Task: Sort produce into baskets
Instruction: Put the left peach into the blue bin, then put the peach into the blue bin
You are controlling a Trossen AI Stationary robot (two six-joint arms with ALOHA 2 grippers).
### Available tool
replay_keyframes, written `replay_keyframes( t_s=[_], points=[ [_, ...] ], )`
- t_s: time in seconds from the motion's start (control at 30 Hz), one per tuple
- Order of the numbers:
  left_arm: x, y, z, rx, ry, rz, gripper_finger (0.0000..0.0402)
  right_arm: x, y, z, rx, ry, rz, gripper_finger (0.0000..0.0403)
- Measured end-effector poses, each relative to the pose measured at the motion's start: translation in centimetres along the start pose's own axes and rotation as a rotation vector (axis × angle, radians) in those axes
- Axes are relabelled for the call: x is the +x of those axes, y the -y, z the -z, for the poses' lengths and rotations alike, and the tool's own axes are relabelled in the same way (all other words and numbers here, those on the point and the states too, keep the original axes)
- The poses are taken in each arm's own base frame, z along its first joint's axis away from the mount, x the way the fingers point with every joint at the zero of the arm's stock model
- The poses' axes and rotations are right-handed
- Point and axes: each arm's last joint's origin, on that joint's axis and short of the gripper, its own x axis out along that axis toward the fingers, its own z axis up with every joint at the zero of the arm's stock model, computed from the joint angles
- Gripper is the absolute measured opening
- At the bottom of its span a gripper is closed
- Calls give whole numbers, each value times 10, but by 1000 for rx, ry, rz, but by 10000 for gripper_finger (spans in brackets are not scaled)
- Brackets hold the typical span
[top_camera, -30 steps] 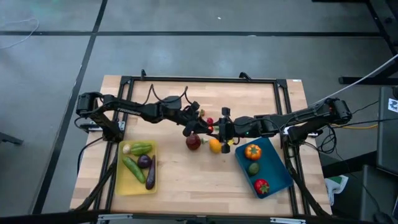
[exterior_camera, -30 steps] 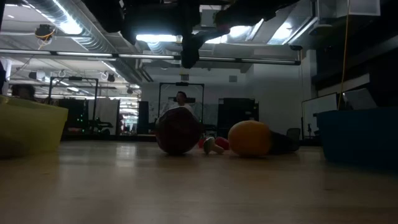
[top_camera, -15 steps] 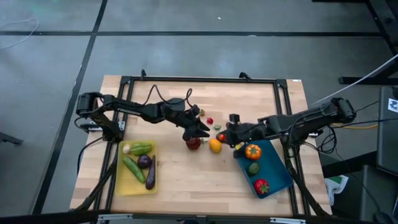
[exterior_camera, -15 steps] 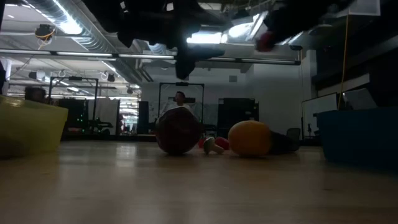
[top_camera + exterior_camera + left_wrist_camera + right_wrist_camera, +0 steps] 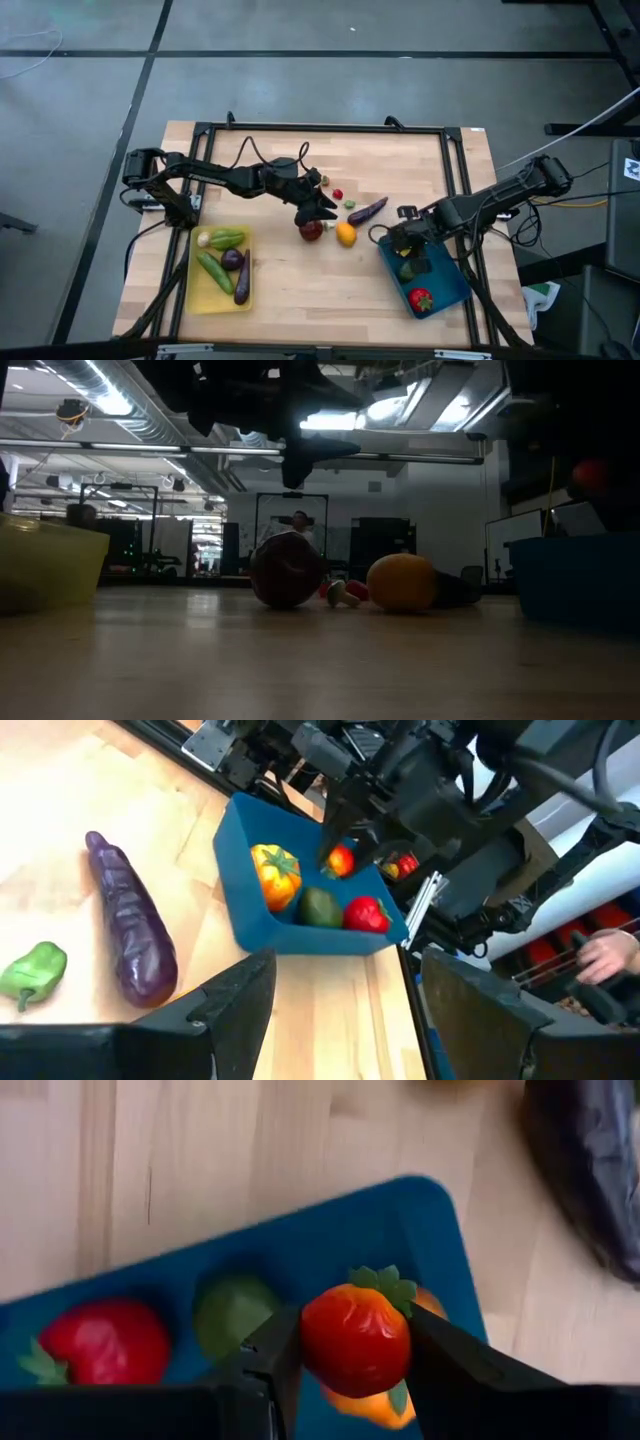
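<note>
We hold small red tomato pinched in right gripper, right over blue basket; drop goes straight down. Our left gripper, half open and empty, hangs above dark apple on bench.

We see the right gripper held above the blue tray, its fingers clamped on a small red fruit. The left gripper hangs over the table's middle, well apart from the blue tray, fingers seemingly spread with nothing between them. Both arms reach inward from the table's sides.
</note>
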Motion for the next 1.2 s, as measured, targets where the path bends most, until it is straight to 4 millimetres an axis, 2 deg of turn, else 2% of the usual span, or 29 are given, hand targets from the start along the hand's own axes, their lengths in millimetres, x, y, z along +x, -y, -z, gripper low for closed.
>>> replay_keyframes(
  t_s=[0.77, 0.87, 1.03, 1.2],
  points=[
    [-3, -9, -6, 50, 125, -195, 246, 0, -1, 1, -5, -7, 9, 148],
    [-4, -12, -8, 51, 144, -225, 246, 0, -1, 1, -5, -3, 24, 168],
    [-6, -16, -10, 89, 164, -271, 246, 0, 0, 1, -5, 5, 53, 226],
    [-12, -31, -13, 63, 197, -424, 246, 0, 0, 1, -5, 5, 54, 267]
  ],
)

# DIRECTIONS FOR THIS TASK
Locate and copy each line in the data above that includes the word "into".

# COMPLETED TASK
Task: Sort produce into baskets
Instruction: Put the left peach into the blue bin, then put the peach into the blue bin

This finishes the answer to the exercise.